(Data below Opens)
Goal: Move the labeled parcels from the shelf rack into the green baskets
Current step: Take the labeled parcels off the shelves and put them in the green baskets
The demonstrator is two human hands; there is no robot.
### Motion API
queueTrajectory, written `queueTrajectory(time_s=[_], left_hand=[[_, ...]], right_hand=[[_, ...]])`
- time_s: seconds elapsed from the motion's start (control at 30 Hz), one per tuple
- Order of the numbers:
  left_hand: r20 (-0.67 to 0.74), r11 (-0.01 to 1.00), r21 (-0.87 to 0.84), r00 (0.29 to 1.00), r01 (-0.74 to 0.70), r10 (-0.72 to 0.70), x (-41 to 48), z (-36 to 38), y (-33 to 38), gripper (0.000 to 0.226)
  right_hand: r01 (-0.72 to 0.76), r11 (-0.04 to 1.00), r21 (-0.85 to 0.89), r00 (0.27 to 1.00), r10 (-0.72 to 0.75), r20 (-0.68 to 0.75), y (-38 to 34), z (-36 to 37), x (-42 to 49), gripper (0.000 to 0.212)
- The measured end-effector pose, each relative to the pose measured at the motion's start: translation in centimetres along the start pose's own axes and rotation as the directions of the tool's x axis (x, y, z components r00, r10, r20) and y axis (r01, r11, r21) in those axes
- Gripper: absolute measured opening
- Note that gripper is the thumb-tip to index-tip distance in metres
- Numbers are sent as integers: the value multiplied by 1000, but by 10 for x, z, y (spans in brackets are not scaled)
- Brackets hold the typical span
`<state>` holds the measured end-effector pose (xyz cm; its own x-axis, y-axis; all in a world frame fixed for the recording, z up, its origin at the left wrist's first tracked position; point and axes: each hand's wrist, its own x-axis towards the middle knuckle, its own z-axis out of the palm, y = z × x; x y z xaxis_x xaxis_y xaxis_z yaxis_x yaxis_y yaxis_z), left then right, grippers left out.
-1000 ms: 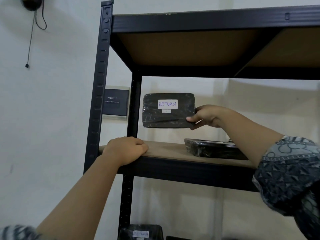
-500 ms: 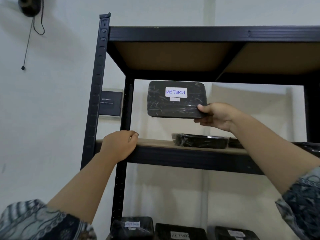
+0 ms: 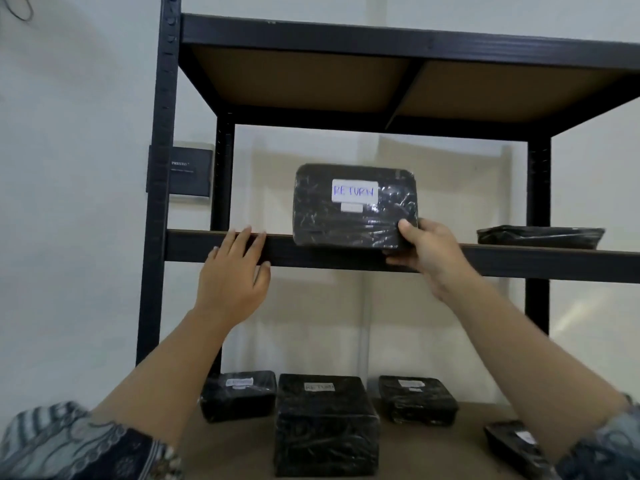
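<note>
My right hand [image 3: 427, 252] grips the lower right corner of a black wrapped parcel [image 3: 353, 206] with a white "RETURN" label, held upright in front of the middle shelf edge. My left hand [image 3: 233, 268] lies with straight fingers against the front beam of the black shelf rack [image 3: 311, 254], left of the parcel. Another black parcel [image 3: 540, 236] lies flat on the same shelf at the right. No green basket is in view.
On the lower shelf sit several black labeled parcels: a small one [image 3: 239, 394], a tall one [image 3: 323, 424], another [image 3: 415, 400] and one at the right edge [image 3: 516, 445]. A dark wall panel [image 3: 190, 173] hangs behind the left upright. The top shelf board is overhead.
The view dropped, bringing the lower shelf into sight. My right hand has drawn the RETURN parcel down and out past the shelf edge. My left hand slid right along the beam and its fingers straightened.
</note>
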<state>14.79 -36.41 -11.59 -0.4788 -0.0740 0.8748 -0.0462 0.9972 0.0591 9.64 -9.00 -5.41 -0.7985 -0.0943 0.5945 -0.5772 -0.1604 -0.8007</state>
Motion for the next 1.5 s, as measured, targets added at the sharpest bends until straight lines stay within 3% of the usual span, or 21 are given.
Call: queueTrajectory(time_s=[0.37,0.6,0.87,1.13,1.27,1.4,1.5], left_hand=[[260,996,-89,965,-22,44,-104,44,85,66],[382,980,-194,916,-50,122,-181,73,185,59],[506,955,-294,842,-34,186,-277,95,319,54],[539,872,-490,785,-2,305,-334,111,446,41],[596,861,-509,718,-7,359,-349,131,491,49],[593,842,-539,698,-26,401,-353,163,530,65],[630,830,-558,650,-3,426,-351,192,560,58]], right_hand=[[-213,959,189,953,246,-179,87,-66,-120,20],[-411,883,228,835,465,-293,136,-166,-198,23],[-534,803,266,698,596,-397,145,-299,-295,23],[-583,755,300,552,639,-536,144,-414,-360,20],[-603,724,334,479,664,-574,158,-462,-377,29],[-582,746,324,468,633,-617,169,-503,-383,24],[-572,747,339,437,627,-645,186,-532,-376,24]])
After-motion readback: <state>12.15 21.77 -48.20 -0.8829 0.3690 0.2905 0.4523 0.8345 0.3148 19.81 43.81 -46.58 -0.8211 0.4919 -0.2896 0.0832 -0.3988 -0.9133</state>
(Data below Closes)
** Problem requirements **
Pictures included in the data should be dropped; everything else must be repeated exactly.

** Task result **
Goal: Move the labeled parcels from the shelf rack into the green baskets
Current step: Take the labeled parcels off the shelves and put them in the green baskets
The demonstrator is two human hands; there is no robot.
### Motion API
queueTrajectory, written `queueTrajectory(time_s=[_], left_hand=[[_, ...]], right_hand=[[_, ...]])`
- time_s: seconds elapsed from the motion's start (control at 30 Hz), one per tuple
- Order of the numbers:
  left_hand: r20 (-0.67 to 0.74), r11 (-0.01 to 1.00), r21 (-0.87 to 0.84), r00 (0.29 to 1.00), r01 (-0.74 to 0.70), r10 (-0.72 to 0.70), x (-41 to 48), z (-36 to 38), y (-33 to 38), gripper (0.000 to 0.226)
  right_hand: r01 (-0.72 to 0.76), r11 (-0.04 to 1.00), r21 (-0.85 to 0.89), r00 (0.27 to 1.00), r10 (-0.72 to 0.75), r20 (-0.68 to 0.75), y (-38 to 34), z (-36 to 37), x (-42 to 49), gripper (0.000 to 0.212)
- The measured end-effector pose, each relative to the pose measured at the motion's start: translation in centimetres along the start pose's own axes and rotation as the directions of the tool's x axis (x, y, z components r00, r10, r20) and y axis (r01, r11, r21) in those axes
- Gripper: absolute measured opening
- Note that gripper is the thumb-tip to index-tip distance in metres
- Numbers are sent as integers: the value multiplied by 1000, but by 10 for x, z, y (spans in brackets are not scaled)
- Brackets hold the typical span
`<state>` holds the measured end-effector pose (xyz cm; its own x-axis, y-axis; all in a world frame fixed for the recording, z up, its origin at the left wrist's first tracked position; point and axes: each hand's wrist, its own x-axis towards the middle knuckle, its own z-axis out of the palm, y = z × x; x y z xaxis_x xaxis_y xaxis_z yaxis_x yaxis_y yaxis_z), left then right, grippers left out.
-1000 ms: 
-500 ms: 
+0 ms: 
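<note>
My right hand [image 3: 427, 252] grips the lower right corner of a black wrapped parcel [image 3: 353, 206] with a white "RETURN" label, held upright in front of the middle shelf edge. My left hand [image 3: 233, 268] lies with straight fingers against the front beam of the black shelf rack [image 3: 311, 254], left of the parcel. Another black parcel [image 3: 540, 236] lies flat on the same shelf at the right. No green basket is in view.
On the lower shelf sit several black labeled parcels: a small one [image 3: 239, 394], a tall one [image 3: 323, 424], another [image 3: 415, 400] and one at the right edge [image 3: 516, 445]. A dark wall panel [image 3: 190, 173] hangs behind the left upright. The top shelf board is overhead.
The view dropped, bringing the lower shelf into sight. My right hand has drawn the RETURN parcel down and out past the shelf edge. My left hand slid right along the beam and its fingers straightened.
</note>
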<state>14.79 -36.41 -11.59 -0.4788 -0.0740 0.8748 -0.0462 0.9972 0.0591 9.64 -9.00 -5.41 -0.7985 -0.0943 0.5945 -0.5772 -0.1604 -0.8007</state>
Motion for the next 1.5 s, as measured, targets added at the sharpest bends until straight lines stay within 3% of the usual span, or 21 are given.
Call: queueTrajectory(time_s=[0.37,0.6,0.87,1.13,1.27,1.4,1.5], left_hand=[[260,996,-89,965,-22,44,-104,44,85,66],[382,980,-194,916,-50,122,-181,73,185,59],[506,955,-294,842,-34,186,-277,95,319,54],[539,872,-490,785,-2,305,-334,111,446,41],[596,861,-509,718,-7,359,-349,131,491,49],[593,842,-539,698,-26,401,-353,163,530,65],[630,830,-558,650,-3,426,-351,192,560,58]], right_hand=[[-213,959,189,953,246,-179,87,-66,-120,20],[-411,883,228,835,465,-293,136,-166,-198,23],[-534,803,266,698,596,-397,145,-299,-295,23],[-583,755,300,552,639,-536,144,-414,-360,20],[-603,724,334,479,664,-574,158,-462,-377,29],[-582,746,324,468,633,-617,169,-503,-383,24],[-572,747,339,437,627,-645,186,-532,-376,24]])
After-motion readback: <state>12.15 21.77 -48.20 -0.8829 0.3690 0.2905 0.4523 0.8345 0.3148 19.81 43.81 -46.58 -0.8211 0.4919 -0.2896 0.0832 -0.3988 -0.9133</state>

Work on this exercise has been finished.